_PROBLEM TO SOLVE_. Look for "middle" in the listing below. Gather each line that contains it.

_MATERIAL SHOWN_.

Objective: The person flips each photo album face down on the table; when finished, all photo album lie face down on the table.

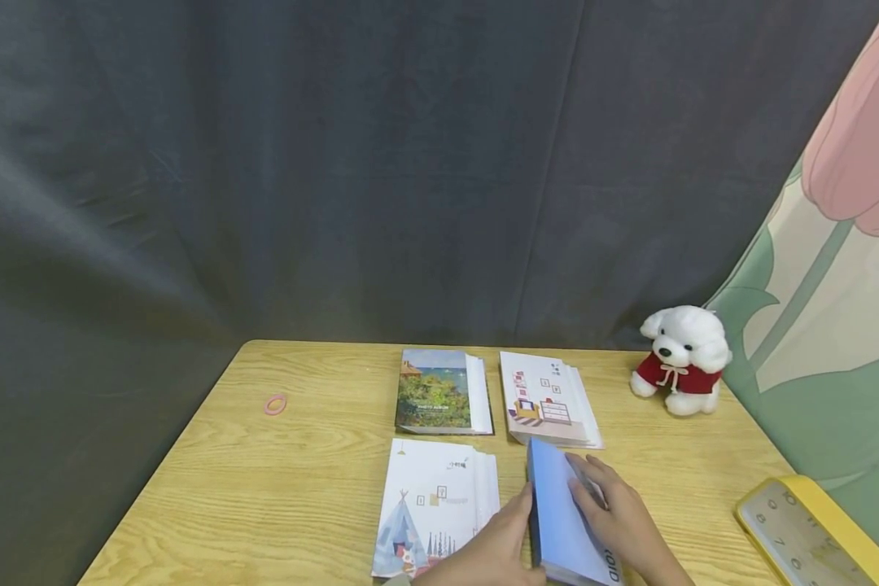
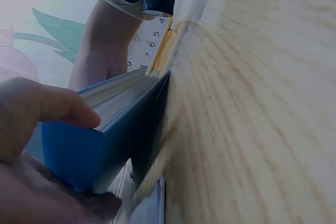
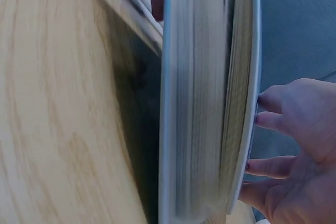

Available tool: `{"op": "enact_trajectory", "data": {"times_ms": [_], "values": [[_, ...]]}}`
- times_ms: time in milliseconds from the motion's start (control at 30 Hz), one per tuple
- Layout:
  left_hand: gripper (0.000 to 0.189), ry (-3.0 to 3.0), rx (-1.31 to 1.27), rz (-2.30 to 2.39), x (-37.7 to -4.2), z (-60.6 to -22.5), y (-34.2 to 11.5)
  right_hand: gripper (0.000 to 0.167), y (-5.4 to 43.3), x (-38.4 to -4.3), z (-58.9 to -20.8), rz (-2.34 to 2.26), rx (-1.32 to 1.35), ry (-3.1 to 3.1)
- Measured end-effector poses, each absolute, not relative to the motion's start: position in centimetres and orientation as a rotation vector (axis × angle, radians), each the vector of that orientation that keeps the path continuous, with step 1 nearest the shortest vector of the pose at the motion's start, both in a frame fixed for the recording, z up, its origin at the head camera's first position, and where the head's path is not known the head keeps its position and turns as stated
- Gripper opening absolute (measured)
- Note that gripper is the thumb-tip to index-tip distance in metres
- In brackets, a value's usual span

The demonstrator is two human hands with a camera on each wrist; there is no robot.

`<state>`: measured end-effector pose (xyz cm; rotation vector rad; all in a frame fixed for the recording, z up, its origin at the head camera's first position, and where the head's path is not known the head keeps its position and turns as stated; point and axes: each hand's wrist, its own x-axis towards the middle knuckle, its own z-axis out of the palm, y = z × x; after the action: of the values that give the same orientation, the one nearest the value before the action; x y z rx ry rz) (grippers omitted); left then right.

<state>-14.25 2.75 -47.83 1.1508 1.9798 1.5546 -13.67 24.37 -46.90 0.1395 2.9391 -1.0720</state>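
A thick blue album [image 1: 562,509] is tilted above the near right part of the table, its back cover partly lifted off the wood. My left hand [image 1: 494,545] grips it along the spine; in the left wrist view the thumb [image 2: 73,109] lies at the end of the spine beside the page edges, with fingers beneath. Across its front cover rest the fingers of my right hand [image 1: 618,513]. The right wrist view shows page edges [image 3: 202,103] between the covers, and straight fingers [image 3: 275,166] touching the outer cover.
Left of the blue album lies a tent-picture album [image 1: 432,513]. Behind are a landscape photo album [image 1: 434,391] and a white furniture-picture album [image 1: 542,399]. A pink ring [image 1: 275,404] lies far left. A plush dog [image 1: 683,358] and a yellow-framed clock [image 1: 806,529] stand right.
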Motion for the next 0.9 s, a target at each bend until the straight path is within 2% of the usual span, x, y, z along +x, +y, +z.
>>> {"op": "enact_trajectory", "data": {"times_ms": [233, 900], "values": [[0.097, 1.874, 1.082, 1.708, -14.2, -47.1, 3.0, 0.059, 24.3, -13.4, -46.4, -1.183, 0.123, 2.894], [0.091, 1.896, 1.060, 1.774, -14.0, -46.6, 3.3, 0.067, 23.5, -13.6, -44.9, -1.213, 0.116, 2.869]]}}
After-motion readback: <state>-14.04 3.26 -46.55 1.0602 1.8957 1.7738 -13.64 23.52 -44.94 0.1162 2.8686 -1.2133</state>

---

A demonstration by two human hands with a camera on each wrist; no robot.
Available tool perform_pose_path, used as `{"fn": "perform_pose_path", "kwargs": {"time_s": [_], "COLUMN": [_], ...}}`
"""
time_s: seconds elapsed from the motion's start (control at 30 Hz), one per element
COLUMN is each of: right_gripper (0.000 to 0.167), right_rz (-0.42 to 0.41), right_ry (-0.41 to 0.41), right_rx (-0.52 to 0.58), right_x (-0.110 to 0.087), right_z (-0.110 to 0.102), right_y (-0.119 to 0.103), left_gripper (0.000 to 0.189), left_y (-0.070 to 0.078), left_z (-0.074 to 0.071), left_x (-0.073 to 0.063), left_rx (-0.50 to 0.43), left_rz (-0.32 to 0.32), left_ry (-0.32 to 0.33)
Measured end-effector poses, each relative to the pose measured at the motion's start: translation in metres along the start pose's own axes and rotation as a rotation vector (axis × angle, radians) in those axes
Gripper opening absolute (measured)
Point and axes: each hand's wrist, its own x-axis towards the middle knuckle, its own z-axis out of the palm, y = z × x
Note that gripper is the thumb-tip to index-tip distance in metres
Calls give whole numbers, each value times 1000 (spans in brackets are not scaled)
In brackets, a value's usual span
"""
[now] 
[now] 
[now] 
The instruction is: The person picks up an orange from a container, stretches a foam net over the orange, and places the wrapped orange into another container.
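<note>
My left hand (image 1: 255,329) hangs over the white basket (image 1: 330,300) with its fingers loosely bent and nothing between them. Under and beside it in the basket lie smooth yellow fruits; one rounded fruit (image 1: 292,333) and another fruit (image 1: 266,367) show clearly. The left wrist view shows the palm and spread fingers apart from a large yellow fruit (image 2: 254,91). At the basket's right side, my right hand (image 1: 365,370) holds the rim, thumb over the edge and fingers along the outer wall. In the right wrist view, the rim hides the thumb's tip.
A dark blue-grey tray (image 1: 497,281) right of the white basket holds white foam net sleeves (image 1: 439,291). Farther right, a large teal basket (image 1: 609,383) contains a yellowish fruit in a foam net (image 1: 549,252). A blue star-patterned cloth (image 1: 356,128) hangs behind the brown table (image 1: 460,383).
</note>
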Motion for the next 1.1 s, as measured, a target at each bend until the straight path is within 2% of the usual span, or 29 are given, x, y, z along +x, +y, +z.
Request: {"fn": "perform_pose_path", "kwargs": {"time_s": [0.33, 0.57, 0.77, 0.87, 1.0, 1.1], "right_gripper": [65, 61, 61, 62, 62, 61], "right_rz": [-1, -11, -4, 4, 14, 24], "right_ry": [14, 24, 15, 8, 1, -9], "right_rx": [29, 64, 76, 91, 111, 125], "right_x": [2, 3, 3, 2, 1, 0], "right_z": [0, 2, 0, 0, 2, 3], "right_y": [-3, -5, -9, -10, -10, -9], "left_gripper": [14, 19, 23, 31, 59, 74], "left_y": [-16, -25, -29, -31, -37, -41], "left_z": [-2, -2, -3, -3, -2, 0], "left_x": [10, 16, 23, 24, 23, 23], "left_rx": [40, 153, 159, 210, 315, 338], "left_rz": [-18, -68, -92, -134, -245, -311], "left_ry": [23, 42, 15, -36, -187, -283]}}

_RESPONSE TO THE EXERCISE_.
`<state>`: measured end-effector pose (xyz cm; rotation vector rad; all in a frame fixed for the recording, z up, its origin at the head camera's first position, and where the head's path is not known the head keeps its position and turns as stated; point and axes: each hand's wrist, its own x-axis towards the middle knuckle, its own z-axis out of the palm, y = z × x; after the action: of the values that give the same orientation, the one nearest the value before the action; x y z rx ry rz) (grippers omitted); left then right.
Point and axes: each hand's wrist, its own x-axis towards the middle knuckle, its own z-axis out of the palm, y = z × x

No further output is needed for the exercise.